**Assignment:** Copy the data exactly. Images are the one exception.

##### Data excerpt

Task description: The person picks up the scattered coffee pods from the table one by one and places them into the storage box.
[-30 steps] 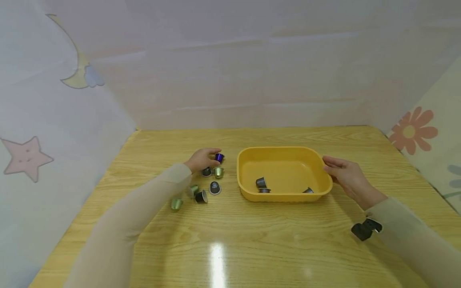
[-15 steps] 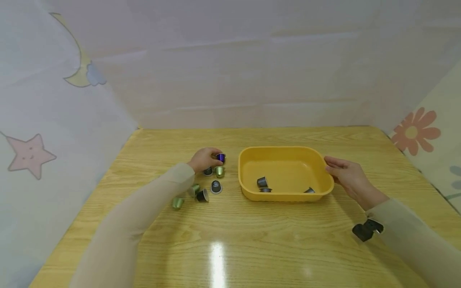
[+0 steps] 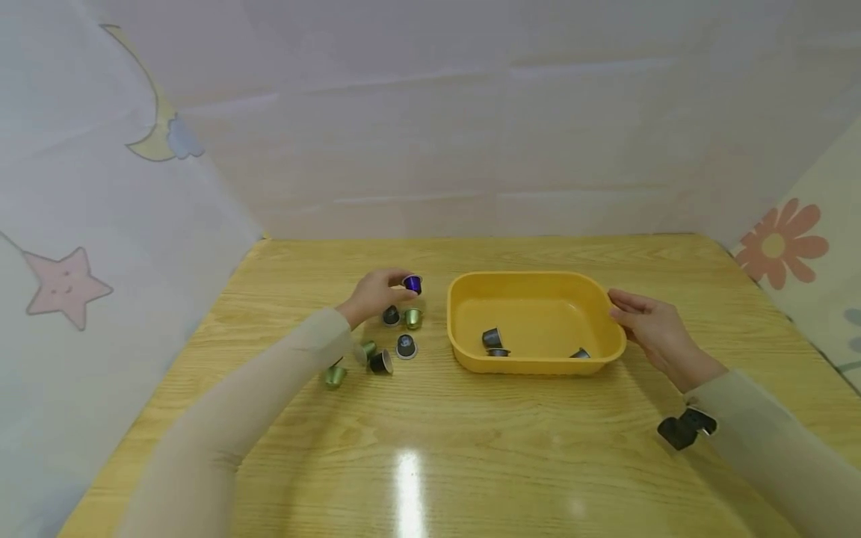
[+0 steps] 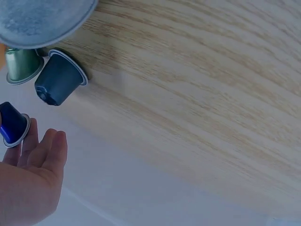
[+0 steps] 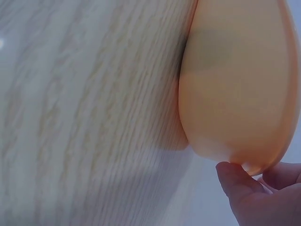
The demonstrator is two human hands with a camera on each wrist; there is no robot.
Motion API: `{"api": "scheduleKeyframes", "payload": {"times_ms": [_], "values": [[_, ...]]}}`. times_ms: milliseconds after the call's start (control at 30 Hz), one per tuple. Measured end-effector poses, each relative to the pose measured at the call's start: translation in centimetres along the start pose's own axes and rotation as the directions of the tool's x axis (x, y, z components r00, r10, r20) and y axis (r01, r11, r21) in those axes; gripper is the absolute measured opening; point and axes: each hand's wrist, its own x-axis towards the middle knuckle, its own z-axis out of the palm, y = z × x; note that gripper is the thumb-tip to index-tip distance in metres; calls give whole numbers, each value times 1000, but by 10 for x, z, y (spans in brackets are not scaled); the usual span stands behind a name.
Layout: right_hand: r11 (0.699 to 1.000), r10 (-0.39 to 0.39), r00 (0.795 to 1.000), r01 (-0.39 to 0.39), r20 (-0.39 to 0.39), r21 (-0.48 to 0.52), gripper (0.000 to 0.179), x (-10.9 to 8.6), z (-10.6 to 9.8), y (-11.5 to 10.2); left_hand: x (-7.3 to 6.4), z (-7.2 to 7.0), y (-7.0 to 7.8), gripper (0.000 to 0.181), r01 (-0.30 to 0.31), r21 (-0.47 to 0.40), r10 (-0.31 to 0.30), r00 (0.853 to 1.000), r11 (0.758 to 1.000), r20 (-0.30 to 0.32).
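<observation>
In the head view my left hand (image 3: 378, 293) pinches a purple coffee capsule (image 3: 413, 284) between thumb and fingers, just above the loose capsules. The left wrist view shows this capsule (image 4: 13, 125) at the left edge, partly cut off, with other fingers extended. Below the hand lie a dark capsule (image 3: 391, 316) and a green capsule (image 3: 413, 319). My right hand (image 3: 652, 329) holds the right end of a yellow tray (image 3: 525, 366) by its rim. In the right wrist view the thumb (image 5: 235, 181) presses the tray's outer wall. Several dark capsules (image 3: 492, 338) lie inside the tray.
Nearer on the wooden table (image 3: 511, 448) lie an upright dark capsule (image 3: 406, 347), a tipped black capsule (image 3: 381, 363) and a green capsule (image 3: 335, 376). A pale printed sheet (image 3: 417, 149) stands behind the table and at both sides.
My left hand has closed on the purple capsule and raised it slightly off the table. The right hand stays at the tray, and the tray's capsules look unchanged.
</observation>
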Motion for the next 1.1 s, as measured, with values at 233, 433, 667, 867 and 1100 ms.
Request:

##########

**Answer to the problem:**
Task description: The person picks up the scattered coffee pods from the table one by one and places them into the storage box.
[-30 steps] 
[-15 steps] 
[+0 steps] 
[+0 steps] 
[+0 steps] 
The demonstrator is two human hands with a camera on each wrist; there is no robot.
Motion API: `{"api": "scheduleKeyframes", "payload": {"times_ms": [_], "values": [[_, ...]]}}`. times_ms: milliseconds after the call's start (control at 30 Hz), one per tuple. Measured end-effector poses, each relative to the pose measured at the call's start: translation in centimetres along the start pose's own axes and rotation as the directions of the tool's x axis (x, y, z components r00, r10, r20) and y axis (r01, r11, r21) in those axes; gripper is the absolute measured opening; point and axes: each hand's wrist, its own x-axis towards the middle knuckle, its own z-axis out of the palm, y = z × x; note that gripper is the thumb-tip to index-tip distance in metres; calls give whole numbers, each value times 1000, but by 10 for x, z, y (spans in brackets are not scaled); the usual span stands behind a name.
Layout: right_hand: r11 (0.699 to 1.000), r10 (-0.39 to 0.39), r00 (0.795 to 1.000), r01 (-0.39 to 0.39), r20 (-0.39 to 0.39), r21 (-0.48 to 0.52), gripper (0.000 to 0.179), x (-10.9 to 8.6), z (-10.6 to 9.8), y (-11.5 to 10.2); left_hand: x (-7.3 to 6.4), z (-7.2 to 7.0), y (-7.0 to 7.8), gripper (0.000 to 0.181), r01 (-0.30 to 0.31), r21 (-0.47 to 0.40), r10 (-0.31 to 0.30), r00 (0.853 to 1.000), r11 (0.758 to 1.000), r20 (-0.30 to 0.32).
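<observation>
In the head view my left hand (image 3: 378, 293) pinches a purple coffee capsule (image 3: 413, 284) between thumb and fingers, just above the loose capsules. The left wrist view shows this capsule (image 4: 13, 125) at the left edge, partly cut off, with other fingers extended. Below the hand lie a dark capsule (image 3: 391, 316) and a green capsule (image 3: 413, 319). My right hand (image 3: 652, 329) holds the right end of a yellow tray (image 3: 525, 366) by its rim. In the right wrist view the thumb (image 5: 235, 181) presses the tray's outer wall. Several dark capsules (image 3: 492, 338) lie inside the tray.
Nearer on the wooden table (image 3: 511, 448) lie an upright dark capsule (image 3: 406, 347), a tipped black capsule (image 3: 381, 363) and a green capsule (image 3: 335, 376). A pale printed sheet (image 3: 417, 149) stands behind the table and at both sides.
My left hand has closed on the purple capsule and raised it slightly off the table. The right hand stays at the tray, and the tray's capsules look unchanged.
</observation>
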Motion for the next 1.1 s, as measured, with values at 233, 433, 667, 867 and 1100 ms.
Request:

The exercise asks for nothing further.